Already in 2013, the assistant secretary of Bahraini Minister of Foreign Affairs, Hama Al-Amer, had clearly alluded to “the possibility of an alliance and normalization of relations with Israel.” Later, in an interview on the British satellite channel Sky News, the minister himself had admitted that Bahrain and other Gulf countries had begun negotiations in order to acquire, with the help of the USA, the high-performance Israeli anti-missile system, Iron Dome.

And finally, there are the numerous visits, some secret, some not, to Jerusalem and the neighboring towns for sporting events, congresses or parliamentary encounters. Ultimately these trips are leaked to the press in Israel or elsewhere and create a degree of unease in public opinion, but soon everything is back to normal.

Centrality of the Palestinian Cause

Young people around the Gulf who are opposed to normalization and feel the need to alert public opinion to the gravity of the situation have decided to organize a conference in Kuwait to discuss how to strengthen the boycott campaigns and make them more effective. The aim is also to make the youth of the region aware of the importance of the common struggle in support of the Palestinian cause, as the organizing committee put it in a press release.

“We must make the voice of the people heard and oppose every attempt at normalization, direct or indirect. We have the heavy responsibility of protecting our country from the Zionist project, and also of defending the Palestinian people, in particular by promoting awareness among the coming generations of that humanitarian cause so that they will join in the struggle,” says Mourad Al-Haiki, a member of the organizing committee in charge of press relations.

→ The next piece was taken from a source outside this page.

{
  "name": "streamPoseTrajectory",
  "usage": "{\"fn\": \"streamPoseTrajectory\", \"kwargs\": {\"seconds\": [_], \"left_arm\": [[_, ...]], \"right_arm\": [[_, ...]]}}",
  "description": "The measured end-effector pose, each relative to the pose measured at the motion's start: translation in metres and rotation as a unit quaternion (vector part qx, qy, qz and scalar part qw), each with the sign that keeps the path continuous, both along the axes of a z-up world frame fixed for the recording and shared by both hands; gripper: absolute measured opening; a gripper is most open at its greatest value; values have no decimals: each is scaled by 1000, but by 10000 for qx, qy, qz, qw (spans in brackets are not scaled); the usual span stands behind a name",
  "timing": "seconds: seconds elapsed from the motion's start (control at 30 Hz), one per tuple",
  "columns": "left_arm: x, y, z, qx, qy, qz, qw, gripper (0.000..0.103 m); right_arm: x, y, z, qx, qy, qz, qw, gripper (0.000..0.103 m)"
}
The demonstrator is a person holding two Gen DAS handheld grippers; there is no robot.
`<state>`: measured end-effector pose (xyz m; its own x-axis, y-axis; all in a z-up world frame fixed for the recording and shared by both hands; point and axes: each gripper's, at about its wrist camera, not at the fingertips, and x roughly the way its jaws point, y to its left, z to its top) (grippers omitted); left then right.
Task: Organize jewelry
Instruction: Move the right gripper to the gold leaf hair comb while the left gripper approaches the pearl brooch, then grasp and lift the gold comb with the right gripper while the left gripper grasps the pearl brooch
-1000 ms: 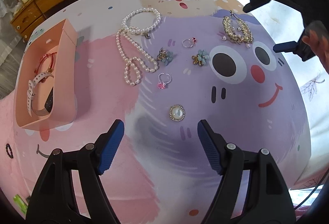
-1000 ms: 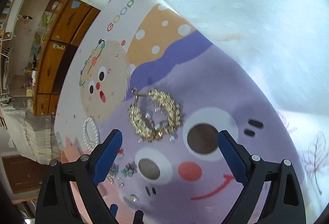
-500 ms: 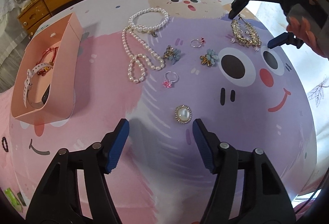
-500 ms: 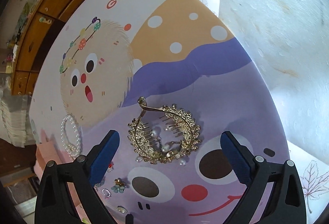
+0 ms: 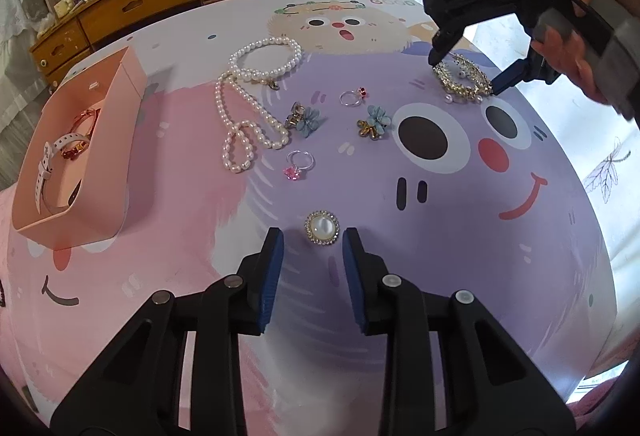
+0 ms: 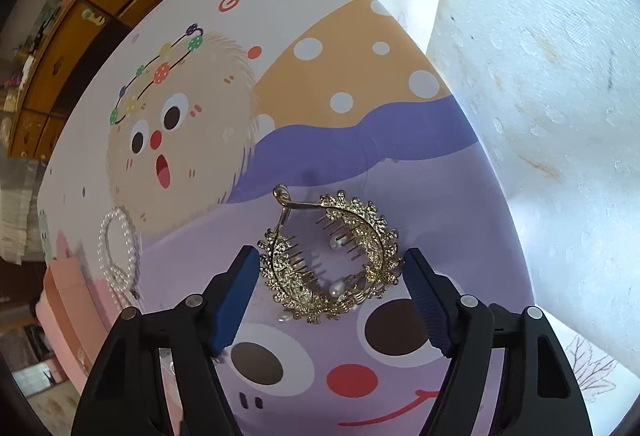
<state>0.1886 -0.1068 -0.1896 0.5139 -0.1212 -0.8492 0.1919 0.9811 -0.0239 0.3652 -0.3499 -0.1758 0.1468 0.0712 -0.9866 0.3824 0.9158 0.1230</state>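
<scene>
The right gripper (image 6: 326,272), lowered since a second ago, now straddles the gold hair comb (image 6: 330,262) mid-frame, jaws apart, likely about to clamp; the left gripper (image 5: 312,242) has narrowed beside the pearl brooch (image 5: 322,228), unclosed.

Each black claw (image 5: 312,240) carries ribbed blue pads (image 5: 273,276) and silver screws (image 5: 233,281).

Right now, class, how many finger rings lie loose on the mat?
2. A ring with a red stone lies between the two blue flower clips. A ring with a pink stone lies nearer, right of the pearl necklace's loop. The pink box could hide more.
</scene>
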Motion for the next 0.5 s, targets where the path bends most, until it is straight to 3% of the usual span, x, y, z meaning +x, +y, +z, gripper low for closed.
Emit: {"fn": "streamPoseTrajectory", "kwargs": {"seconds": [0.1,0.17,0.2,0.23,0.33,0.37,0.5], "left_arm": [[0,-1,0,-25,-51,0,10000,28],[-1,-2,-1,-25,-95,-9,10000,28],[-1,-1,-1,-23,-115,-14,9999,28],[-1,-2,-1,-20,-141,-21,9999,28],[-1,-2,-1,-47,-179,-47,9998,23],[-1,-3,-1,-59,-187,-69,9998,14],[0,-5,-1,-62,-187,-82,9998,13]], "right_arm": [[-7,4,1,-22,-51,232,9997,73],[-10,14,3,-192,-178,466,9986,64],[-12,19,4,-357,-168,662,9970,34],[-15,21,4,-399,-153,804,9958,26],[-24,27,1,-366,-128,946,9948,26],[-27,28,2,-394,-156,1005,9940,26],[-35,30,2,-319,-231,1079,9934,26]]}}
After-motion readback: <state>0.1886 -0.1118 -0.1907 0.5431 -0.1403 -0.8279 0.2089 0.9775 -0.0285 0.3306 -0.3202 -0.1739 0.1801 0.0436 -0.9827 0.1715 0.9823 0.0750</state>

“We support the Palestinian cause and warn the people against the dangers of normalization with the Zionist oppressor, whose very existence is a threat to all the men and women living on Palestinian Soil and to the stability of the entire region,” says Mariam Al-Hajiri, a member of the Qatar Youth Group Against Normalization.

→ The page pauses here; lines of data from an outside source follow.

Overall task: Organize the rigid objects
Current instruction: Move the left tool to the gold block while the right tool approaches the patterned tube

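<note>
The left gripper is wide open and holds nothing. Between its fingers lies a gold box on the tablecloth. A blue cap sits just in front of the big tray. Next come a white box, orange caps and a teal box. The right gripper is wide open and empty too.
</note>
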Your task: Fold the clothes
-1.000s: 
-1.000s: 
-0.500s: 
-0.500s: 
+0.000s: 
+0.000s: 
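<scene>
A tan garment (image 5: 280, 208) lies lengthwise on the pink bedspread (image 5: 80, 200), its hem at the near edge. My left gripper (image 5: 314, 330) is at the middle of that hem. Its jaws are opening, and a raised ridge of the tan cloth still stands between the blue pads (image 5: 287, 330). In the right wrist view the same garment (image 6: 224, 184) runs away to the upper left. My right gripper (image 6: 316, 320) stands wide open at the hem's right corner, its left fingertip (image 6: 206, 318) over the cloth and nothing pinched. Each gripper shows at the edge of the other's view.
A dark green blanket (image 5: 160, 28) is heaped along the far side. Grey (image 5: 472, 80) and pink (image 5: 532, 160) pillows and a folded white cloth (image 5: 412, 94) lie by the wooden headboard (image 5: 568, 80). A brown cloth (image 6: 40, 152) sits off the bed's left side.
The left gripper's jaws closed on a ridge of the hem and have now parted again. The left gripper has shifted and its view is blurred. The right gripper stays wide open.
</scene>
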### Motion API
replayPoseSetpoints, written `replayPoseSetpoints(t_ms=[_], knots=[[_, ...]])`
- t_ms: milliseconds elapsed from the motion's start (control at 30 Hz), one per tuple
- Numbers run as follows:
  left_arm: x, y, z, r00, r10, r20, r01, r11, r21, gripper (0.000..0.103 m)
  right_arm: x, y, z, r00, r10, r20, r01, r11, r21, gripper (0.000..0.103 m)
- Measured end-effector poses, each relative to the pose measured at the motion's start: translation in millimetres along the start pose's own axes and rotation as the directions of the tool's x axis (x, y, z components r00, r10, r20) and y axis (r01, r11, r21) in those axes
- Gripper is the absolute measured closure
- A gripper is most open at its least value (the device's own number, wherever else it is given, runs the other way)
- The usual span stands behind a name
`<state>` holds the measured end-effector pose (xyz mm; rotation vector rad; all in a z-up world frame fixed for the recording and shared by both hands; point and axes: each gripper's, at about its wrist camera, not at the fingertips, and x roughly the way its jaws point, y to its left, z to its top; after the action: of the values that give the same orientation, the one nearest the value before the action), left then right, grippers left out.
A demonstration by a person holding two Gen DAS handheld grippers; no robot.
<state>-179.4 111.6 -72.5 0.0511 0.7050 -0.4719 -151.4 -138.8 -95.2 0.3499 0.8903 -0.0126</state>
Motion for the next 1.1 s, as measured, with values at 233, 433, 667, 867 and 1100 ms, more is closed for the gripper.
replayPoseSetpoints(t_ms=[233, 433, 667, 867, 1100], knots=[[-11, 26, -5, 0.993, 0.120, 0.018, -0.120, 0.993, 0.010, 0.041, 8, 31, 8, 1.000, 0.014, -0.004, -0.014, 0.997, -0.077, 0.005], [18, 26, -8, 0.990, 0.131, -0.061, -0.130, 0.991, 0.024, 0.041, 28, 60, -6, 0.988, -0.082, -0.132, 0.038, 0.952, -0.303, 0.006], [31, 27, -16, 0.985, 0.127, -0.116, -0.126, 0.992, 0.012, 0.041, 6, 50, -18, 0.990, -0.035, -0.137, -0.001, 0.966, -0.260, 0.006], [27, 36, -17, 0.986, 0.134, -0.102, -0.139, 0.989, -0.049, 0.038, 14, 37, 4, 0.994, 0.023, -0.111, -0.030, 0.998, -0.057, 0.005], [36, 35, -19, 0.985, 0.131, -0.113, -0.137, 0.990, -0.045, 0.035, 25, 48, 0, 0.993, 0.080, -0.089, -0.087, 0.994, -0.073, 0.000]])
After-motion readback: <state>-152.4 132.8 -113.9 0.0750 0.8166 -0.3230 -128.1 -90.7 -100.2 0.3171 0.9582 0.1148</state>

In an article which appeared in Al-Qods Al-Arabi, the Bahraini nationalist writer Ali Fakhro questions the relationship of the Gulf countries with Israel in the context of the confrontation with Iran: “Is it a simple matter of differing opinions, or are there rules and obligations which must imperatively be observed and admit no cheating in the name of some passing quarrel with this or that country? The history of the thought and rhetoric of the Zionist movement, the declarations of its leaders over the past century, the many wars of aggression, the murder by the Mossad of hundred of Arab politicians, scholars, militants and resistance fighters, the map of the Greater Israel stretching from the Nile to the Euphrates, has all of that been directed solely against the Arab people of Palestine and the stolen territories of historic Palestine? Or against all Arab peoples and the whole of Arab territory? (…) Can we really trust a cynical, racist and contemptuous enemy, who always wants more and has no qualms about massacring children, women and old people? Can we count on them as a strategic ally of the Arabs? Who are these maniacs who claim to be realistic and rational? Do helplessness and lassitude explain the behavior of certain Arabs who are prepared to accept a life of humiliation and brutalization? And why do these leaders not ask their peoples if they approve of what they are doing?”

As for Khalil Buhazaa, a Bahraini activist, he denounces “the obviously normalizing initiatives taken in recent years by certain Gulf governments which turn a blind eye to the visits to the occupied territories by prominent personalities on the pretext of taking part in cultural or athletic events when their real goal is to water down our positions on the Palestinian cause and to present the occupying Zionist entity as a normal entity with which we must have dealings. There is every reason to question the grounds for this eagerness to establish relations with a racist entity which scoffs at international law.”

So how long will it be before relations are openly established between Israel and the Gulf countries? Before there is again liaison offices, or even before embassies and consulates will be reopened?

1A French public radio station beamed at North Africa and the Middle East.